La moratoria delle sanzioni e le semplificazioni del Decreto crescita

Il decreto crescita dovrà essere convertito in legge entro la fine del mese di giugno: in questo articolo facciamo il punto sui principali provvedimenti ad alto impatto fiscale che dovrebbero essere introdotti in sede di conversione. Puntiamo il mouse in particolare sula moratoria delle sanzioni per i corrispettivi telematici e sulle nuove tempistiche di presentazione delle dichiarazioni.

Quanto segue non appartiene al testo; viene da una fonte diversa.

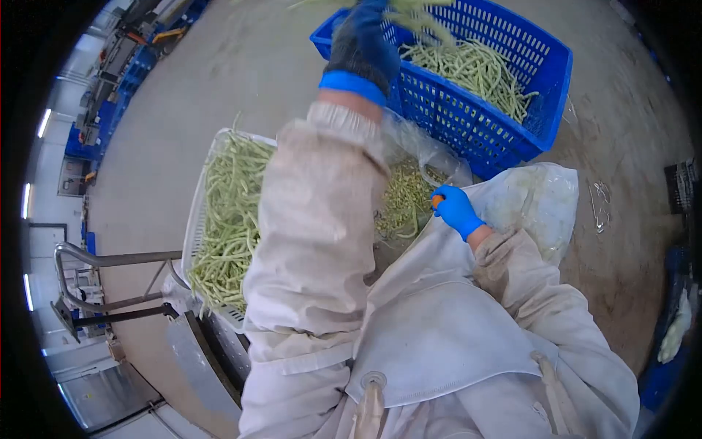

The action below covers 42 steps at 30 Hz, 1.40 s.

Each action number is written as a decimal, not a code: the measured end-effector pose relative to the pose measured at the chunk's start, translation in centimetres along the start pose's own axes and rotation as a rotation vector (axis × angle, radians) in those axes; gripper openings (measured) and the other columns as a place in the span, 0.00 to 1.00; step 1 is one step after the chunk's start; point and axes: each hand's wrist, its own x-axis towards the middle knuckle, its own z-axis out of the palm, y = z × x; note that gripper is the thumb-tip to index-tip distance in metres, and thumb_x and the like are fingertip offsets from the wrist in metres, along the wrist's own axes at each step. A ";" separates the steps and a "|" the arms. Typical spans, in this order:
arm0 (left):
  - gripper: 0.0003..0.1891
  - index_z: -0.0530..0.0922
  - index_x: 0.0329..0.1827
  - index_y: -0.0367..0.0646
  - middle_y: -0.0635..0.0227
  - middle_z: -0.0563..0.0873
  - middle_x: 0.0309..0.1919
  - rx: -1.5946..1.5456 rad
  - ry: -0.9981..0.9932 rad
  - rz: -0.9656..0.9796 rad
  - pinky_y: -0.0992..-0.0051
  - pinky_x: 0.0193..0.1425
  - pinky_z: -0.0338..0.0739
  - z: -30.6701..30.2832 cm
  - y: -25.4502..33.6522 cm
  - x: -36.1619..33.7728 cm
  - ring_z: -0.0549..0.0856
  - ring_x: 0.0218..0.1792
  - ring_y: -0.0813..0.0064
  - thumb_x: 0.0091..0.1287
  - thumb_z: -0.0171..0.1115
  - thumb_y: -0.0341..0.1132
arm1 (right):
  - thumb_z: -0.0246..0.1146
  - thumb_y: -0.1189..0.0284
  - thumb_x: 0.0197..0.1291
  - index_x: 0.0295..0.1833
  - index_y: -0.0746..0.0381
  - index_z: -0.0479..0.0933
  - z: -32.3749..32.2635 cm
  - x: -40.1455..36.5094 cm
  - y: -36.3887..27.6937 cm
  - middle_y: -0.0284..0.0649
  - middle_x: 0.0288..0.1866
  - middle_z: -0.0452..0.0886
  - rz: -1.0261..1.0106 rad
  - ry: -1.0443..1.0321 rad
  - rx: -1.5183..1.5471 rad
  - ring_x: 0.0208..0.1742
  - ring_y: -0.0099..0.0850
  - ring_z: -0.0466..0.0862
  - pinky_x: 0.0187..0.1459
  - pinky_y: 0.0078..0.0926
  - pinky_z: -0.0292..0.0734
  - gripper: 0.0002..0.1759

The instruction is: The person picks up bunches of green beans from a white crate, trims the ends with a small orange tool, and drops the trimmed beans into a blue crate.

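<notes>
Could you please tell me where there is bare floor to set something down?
The floor looks bare beyond the white basket, left of the blue crate. Between basket and right hand, it is crowded with trimmings.

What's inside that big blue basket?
A heap of long green beans lies inside the blue basket. The beans cover the middle of its floor, so what's under them can't be seen.

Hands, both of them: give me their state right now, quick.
Left hand: blurred at the top edge, long green beans beside it; grip cannot be told.
Right hand: closed on a small orange object.
</notes>
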 end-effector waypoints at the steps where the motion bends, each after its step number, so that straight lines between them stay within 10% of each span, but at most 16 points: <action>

La moratoria delle sanzioni e le semplificazioni del Decreto crescitaIl decreto crescita dovrà essere convertito in legge entro la fine del mese di giugno e dovrebbero salire sul “treno” alcune importanti novità, tra le quali la moratoria della memorizzazione e trasmissione telematica dei corrispettivi.

Un apposito emendamento in tal senso è stato presentato nel corso dell’esame del testo dalle Commissioni Bilancio e Finanze della Camera.

La moratoria dovrebbe interessare un periodo limitato di un mese: non dovrebbero essere irrogate sanzioni qualora i contribuenti trasmettano all’Agenzia delle entrate i corrispettivi con un mese di ritardo ma entro il termine per la liquidazione periodica dell’IVA.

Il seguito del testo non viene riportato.